Porch Notes
Beaumont Tower stands where the first ag classroom in America once did
History and culture
If you stand at the foot of the brick tower in the middle of the Michigan State campus and the bells start up overhead, you’re standing on the footprint of College Hall — the first building in the United States put up to teach scientific agriculture. It went up in 1856, the year classes began, and for decades it was the whole point of the place: a farm school proving you could study soil and crops the way other people studied Latin.

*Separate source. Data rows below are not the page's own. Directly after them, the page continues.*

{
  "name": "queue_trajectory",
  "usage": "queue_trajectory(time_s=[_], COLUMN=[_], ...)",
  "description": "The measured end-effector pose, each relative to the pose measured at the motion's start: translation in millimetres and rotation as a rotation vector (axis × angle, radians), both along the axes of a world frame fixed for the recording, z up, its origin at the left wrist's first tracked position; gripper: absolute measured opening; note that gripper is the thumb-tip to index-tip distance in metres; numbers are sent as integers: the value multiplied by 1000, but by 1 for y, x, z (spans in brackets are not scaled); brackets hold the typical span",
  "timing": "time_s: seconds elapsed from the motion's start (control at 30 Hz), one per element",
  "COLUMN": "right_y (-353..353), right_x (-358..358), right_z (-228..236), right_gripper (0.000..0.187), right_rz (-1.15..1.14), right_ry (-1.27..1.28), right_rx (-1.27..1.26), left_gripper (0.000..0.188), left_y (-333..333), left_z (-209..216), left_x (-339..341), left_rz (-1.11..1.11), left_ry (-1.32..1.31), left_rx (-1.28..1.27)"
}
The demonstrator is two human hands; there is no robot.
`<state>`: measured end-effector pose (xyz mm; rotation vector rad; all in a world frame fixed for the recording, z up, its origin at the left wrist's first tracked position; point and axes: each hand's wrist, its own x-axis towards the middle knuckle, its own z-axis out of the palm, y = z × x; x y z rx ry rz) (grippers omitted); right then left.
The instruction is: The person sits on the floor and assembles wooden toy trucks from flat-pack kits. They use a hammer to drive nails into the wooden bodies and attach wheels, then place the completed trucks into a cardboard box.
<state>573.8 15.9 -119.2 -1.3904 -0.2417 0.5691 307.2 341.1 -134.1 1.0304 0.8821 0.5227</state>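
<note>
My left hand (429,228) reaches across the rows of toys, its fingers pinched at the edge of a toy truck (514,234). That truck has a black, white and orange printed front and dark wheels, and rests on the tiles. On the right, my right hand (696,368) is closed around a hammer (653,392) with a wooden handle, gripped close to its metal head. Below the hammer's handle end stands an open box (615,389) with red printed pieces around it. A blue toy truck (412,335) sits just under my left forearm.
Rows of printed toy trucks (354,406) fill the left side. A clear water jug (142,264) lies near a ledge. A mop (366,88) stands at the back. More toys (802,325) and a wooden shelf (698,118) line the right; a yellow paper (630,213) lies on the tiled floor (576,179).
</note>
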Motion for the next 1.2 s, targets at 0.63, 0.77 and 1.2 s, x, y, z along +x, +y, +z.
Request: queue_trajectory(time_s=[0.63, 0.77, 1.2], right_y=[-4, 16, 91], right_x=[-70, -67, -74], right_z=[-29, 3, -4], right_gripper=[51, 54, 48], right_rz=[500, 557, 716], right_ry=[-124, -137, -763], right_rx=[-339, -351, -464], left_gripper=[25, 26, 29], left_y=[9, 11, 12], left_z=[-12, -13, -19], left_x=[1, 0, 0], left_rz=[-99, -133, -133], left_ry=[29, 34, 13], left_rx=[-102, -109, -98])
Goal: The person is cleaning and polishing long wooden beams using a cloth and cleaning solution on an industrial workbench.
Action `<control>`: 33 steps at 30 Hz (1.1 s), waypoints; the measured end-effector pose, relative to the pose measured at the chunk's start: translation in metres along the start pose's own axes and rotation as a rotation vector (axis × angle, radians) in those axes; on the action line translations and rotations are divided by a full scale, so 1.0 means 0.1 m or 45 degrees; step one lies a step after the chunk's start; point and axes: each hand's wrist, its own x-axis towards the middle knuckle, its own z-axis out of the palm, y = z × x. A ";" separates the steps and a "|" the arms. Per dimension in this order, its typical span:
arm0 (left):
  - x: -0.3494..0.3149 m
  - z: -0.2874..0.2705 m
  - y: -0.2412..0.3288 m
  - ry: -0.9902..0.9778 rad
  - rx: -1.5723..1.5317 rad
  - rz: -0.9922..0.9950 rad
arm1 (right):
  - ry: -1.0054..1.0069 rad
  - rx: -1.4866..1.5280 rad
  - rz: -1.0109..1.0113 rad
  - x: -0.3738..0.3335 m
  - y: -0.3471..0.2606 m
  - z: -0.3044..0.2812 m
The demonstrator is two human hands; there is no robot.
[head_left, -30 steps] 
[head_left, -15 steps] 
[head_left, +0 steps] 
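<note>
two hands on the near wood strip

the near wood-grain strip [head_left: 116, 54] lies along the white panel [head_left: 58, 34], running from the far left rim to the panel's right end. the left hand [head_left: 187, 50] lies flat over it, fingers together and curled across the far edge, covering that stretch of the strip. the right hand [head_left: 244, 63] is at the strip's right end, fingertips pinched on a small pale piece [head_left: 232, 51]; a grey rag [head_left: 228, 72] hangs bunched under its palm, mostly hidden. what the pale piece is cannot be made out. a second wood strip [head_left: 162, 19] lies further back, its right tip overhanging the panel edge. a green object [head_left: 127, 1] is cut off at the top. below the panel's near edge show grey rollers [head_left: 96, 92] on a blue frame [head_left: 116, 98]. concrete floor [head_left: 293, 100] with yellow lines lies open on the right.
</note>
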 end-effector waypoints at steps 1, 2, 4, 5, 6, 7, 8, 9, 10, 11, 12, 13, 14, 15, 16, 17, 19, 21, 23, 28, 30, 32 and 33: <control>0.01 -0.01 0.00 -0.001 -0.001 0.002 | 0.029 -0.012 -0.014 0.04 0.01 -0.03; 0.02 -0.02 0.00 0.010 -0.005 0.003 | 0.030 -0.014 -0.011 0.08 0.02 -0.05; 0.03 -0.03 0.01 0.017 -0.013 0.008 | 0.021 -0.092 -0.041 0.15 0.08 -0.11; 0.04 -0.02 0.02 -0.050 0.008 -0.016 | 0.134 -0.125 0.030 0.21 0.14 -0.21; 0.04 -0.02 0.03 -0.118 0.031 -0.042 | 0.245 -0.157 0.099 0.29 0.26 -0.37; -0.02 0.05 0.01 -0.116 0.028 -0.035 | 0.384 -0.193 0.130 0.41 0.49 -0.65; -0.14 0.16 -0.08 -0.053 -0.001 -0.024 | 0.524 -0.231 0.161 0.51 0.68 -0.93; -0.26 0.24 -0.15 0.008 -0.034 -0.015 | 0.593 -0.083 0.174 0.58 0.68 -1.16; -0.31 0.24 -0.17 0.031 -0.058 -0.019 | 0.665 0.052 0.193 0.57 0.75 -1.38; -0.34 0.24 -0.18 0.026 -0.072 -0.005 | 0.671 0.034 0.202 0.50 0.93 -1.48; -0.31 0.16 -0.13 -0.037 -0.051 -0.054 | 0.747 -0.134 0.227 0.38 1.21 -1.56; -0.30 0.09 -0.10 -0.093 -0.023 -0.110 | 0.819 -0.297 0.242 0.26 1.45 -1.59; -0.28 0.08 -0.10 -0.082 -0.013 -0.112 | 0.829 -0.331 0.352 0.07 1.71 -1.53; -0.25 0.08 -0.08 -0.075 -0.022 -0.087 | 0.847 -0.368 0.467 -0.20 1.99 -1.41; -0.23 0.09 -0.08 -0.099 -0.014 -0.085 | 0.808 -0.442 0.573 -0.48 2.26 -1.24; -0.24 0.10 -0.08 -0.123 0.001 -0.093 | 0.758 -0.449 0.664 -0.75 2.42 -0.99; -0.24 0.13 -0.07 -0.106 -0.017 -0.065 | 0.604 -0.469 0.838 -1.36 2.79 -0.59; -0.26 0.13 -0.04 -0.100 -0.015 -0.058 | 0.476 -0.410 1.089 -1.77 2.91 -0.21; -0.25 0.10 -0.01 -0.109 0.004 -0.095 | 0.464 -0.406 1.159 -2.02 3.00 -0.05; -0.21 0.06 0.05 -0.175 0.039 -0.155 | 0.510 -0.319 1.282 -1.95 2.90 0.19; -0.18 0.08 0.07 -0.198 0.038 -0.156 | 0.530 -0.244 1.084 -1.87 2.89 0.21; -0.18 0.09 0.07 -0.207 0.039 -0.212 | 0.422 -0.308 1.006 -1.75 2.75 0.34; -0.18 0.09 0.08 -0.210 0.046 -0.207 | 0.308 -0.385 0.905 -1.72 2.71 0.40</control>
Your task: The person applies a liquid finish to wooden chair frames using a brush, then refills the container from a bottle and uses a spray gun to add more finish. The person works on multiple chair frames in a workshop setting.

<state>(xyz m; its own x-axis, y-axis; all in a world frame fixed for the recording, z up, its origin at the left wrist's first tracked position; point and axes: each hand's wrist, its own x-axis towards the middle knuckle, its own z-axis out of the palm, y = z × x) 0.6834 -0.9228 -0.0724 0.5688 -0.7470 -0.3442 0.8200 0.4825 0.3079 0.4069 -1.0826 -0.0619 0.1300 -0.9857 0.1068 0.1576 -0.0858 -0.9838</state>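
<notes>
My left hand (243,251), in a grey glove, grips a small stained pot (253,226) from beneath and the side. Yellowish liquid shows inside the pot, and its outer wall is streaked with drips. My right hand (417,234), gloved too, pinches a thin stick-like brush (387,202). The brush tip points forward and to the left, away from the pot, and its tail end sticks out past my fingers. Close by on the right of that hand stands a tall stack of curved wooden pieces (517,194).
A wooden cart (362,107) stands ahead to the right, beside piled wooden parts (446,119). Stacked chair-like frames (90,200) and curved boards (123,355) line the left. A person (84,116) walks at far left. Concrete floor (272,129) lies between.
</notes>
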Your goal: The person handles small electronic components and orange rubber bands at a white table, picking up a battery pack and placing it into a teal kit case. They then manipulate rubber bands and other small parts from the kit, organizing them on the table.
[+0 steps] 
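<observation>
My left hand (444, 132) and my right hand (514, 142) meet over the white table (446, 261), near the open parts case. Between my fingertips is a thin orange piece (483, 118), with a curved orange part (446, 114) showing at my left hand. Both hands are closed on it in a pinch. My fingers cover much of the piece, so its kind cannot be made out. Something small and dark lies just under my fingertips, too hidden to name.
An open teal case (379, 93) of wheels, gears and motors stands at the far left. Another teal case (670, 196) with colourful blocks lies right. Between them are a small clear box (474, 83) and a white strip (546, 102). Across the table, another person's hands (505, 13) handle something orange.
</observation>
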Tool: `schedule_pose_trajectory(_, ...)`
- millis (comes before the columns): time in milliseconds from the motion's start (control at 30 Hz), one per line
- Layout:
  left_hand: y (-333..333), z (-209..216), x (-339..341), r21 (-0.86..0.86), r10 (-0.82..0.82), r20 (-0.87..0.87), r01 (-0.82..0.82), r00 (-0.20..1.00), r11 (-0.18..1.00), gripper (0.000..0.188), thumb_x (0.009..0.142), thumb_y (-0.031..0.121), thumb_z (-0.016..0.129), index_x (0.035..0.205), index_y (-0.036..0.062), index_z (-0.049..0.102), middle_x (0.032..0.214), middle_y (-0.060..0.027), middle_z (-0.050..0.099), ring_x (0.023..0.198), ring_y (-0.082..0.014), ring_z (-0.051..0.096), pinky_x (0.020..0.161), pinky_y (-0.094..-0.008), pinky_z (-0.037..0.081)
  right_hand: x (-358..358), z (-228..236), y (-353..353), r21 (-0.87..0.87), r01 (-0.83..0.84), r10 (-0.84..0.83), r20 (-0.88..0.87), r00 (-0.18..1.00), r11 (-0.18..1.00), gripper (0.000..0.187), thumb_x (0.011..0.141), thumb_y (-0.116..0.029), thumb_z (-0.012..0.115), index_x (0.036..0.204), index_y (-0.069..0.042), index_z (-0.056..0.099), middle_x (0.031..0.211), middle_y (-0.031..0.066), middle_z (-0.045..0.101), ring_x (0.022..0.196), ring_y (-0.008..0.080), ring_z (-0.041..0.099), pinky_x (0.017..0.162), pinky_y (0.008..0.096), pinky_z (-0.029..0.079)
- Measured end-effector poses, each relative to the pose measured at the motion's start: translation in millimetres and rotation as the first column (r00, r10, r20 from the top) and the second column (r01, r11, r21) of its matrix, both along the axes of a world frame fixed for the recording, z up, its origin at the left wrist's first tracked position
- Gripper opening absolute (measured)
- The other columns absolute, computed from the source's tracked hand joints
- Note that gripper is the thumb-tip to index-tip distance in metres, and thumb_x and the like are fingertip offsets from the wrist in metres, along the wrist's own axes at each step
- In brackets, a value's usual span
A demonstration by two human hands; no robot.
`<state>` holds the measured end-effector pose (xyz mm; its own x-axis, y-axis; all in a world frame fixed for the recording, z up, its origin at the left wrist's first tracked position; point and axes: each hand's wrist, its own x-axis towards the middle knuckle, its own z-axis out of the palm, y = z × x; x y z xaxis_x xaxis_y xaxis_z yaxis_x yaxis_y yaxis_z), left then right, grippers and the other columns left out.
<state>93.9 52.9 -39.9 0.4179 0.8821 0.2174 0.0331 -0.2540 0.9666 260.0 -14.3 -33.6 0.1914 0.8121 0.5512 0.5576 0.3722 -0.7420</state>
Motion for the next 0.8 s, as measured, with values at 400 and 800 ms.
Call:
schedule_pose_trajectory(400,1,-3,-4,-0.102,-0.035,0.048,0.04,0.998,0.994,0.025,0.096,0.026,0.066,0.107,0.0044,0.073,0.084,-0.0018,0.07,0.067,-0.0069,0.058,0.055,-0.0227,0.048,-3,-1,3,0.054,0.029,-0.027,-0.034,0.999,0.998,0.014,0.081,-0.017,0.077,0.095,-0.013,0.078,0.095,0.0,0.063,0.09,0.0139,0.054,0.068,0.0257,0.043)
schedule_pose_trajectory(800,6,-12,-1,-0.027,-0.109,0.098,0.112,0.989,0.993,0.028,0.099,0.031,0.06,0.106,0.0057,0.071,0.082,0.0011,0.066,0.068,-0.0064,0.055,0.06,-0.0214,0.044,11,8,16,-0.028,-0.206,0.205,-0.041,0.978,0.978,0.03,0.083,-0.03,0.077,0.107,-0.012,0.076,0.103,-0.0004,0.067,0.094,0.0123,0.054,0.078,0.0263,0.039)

College Hall didn’t last. The building’s walls began to fail, and in 1918 it collapsed. Alumni rallied around the spot with a “Save the Circle” campaign, and a Detroit graduate named John W. Beaumont offered to pay for a memorial tower to mark where the old hall had stood. Beaumont Tower opened in 1928, a square Collegiate Gothic shaft with a clock and a set of bells inside.
Those bells are the part people come for. The carillon started as ten bells cast in 1928 by Gillett & Johnston of Croydon, England; more were added over the years, and today there are 49, enough to play the full range of carillon music. A carillonneur sits at a wooden keyboard and plays them by hand, fists and feet, and the sound rolls out across the lawns at noon and on warm evenings.
There’s a campus legend tied to the tower, too — that a couple isn’t truly a couple until they’ve kissed in its shadow, and that a student becomes a “real” Spartan the same way. None of that is in any handbook, of course. But you’ll see people doing it anyway, under all those bells, on the patch of grass where the whole university started.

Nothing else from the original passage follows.